The ox knows its master,
the donkey its owner’s manger,
but Israel does not know,
my people do not understand” (1:2b-3).
Next, God bluntly tells them to stop doing wrong and instead embrace his values, which are polar opposite from the values of the world:
"Wash and make yourselves clean.Take your evil deeds out of my sight;
stop doing wrong.
Learn to do right; seek justice.
Defend the oppressed.
Take up the cause of the fatherless;
plead the case of the widow. [. . .].
Your rulers are rebels,
partners with thieves;
they all love bribes
and chase after gifts.
They do not defend the cause of the fatherless;
the widow’s case does not come before them” (1:16-17, 23).
God makes it clear that the poison and corruption of his people flows from the top down - their own leaders have betrayed them:
The Lord enters into judgmentagainst the elders and leaders of his people:
“It is you who have ruined my vineyard;
the plunder from the poor is in your houses.
What do you mean by crushing my people
and grinding the faces of the poor?”
declares the Lord, the Lord Almighty” (3:14-15).
God judges those who are profiting from this upside-down life, who are all caught up in themselves…in the passing moment, never valuing God and his precious creations into account:
"Woe to those who rise early in the morning
to run after their drinks,
who stay up late at night
till they are inflamed with wine.
They have harps and lyres at their banquets,
pipes and timbrels and wine,
but they have no regard for the deeds of the Lord,
no respect for the work of his hands" (5:11-12).
Messengers of the Truth
And that brings us back to Chapter 6 and the throne room scene where God tells Isaiah that people will not listen to his message until judgment comes. It’s easy to envision ourselves as an Isaiah, responding “Here am I. Send me.” It’s harder to admit to our own sins and then be willing to proclaim a message to our own family and friends about what true obedience and faithfulness actually looks like. I struggle being up for such a challenge, but perhaps I am still at that first stage - seeing my own uncleanness and observing my own temptation to abandon the truth.
The best thing about the truth is that it will always be vindicated in the end; that’s the hope of all of the prophets, especially Isaiah (e.g. chapters 55, 66). And that was the hope for Jesus as well, even as he faced the cross (Hebrews 12:2).

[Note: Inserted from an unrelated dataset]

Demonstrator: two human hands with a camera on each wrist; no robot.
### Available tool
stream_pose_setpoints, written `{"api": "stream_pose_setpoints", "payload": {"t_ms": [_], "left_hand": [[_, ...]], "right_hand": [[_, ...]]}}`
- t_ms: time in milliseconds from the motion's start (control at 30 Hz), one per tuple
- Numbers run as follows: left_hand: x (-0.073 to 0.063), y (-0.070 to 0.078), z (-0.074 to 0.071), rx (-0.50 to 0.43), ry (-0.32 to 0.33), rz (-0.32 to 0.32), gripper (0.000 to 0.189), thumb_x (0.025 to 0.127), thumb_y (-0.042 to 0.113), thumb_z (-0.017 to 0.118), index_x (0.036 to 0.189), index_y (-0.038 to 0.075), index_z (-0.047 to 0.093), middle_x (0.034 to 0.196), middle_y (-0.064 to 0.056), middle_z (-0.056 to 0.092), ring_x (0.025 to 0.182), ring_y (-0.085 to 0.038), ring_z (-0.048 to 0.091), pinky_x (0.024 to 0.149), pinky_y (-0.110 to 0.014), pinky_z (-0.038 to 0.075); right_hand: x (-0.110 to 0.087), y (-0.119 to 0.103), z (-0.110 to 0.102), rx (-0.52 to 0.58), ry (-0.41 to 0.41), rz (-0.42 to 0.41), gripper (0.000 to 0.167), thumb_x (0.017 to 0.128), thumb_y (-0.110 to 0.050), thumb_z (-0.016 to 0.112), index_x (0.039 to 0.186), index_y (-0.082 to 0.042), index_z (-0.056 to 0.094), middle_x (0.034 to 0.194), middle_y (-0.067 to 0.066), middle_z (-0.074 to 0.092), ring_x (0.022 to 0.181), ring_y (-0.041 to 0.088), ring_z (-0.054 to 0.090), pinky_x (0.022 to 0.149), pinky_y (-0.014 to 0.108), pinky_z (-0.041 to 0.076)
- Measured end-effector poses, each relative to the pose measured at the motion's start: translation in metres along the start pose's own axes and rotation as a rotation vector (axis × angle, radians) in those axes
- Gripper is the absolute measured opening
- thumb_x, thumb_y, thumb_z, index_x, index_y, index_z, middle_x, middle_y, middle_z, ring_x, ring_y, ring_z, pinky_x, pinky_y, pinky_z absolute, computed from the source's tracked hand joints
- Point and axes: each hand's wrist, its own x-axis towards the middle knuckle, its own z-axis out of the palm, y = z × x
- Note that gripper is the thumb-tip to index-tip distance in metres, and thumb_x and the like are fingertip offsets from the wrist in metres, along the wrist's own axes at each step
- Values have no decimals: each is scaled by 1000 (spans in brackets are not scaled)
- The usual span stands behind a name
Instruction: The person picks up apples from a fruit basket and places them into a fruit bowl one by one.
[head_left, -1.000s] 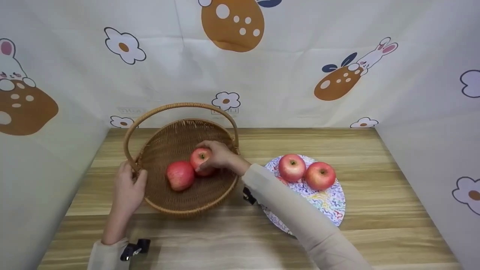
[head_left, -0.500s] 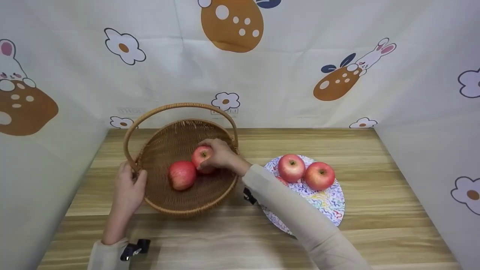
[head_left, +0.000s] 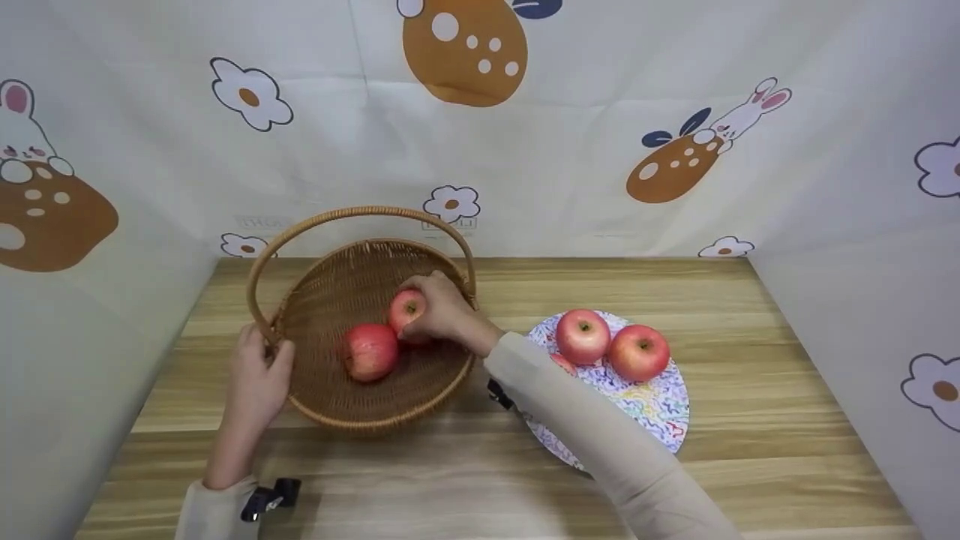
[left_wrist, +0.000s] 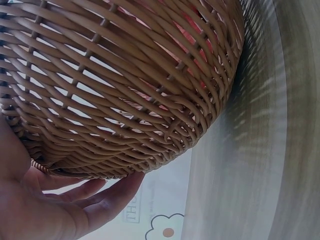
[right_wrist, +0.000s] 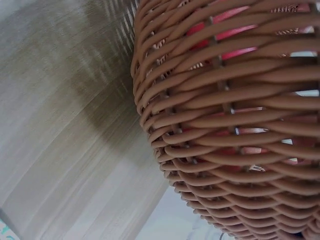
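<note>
A wicker basket (head_left: pixel 375 420) with a tall arched handle stands on the left of the wooden table. At its left rim, by the foot of the handle, my left hand (head_left: pixel 257 379) grips the basket; in the left wrist view its fingers (left_wrist: pixel 112 202) lie against the outside of the weave. My right hand (head_left: pixel 444 309) reaches in over the right rim and holds a red apple (head_left: pixel 406 309) from its right side. A second red apple (head_left: pixel 371 352) lies in the basket, close against the first. Only woven wall shows in the right wrist view, with red behind the gaps.
Right of the basket, a round plate (head_left: pixel 660 424) with a colourful squiggle pattern bears a pale red apple (head_left: pixel 583 336), another apple (head_left: pixel 639 352) and a third apple (head_left: pixel 562 364) mostly behind the right sleeve. Patterned cloth walls (head_left: pixel 555 165) enclose the table's back and sides.
My right hand and its apple have shifted slightly right and toward the back inside the basket. The loose apple has rolled right, staying beside it. My left hand keeps its place.
</note>
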Motion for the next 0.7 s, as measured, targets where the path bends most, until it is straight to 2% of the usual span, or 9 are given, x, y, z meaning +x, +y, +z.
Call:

As for Pilate, he was pretty hopeless, as are all of those who live their lives uncertain of the truth. The only version of "truth" he knew was political power based on fear, greed, lies, and oppression. As God’s church let’s offer the world the real truth, full of justice and righteousness that roll down like a river! Our worship should reflect our way of life and vice versa. This is the way.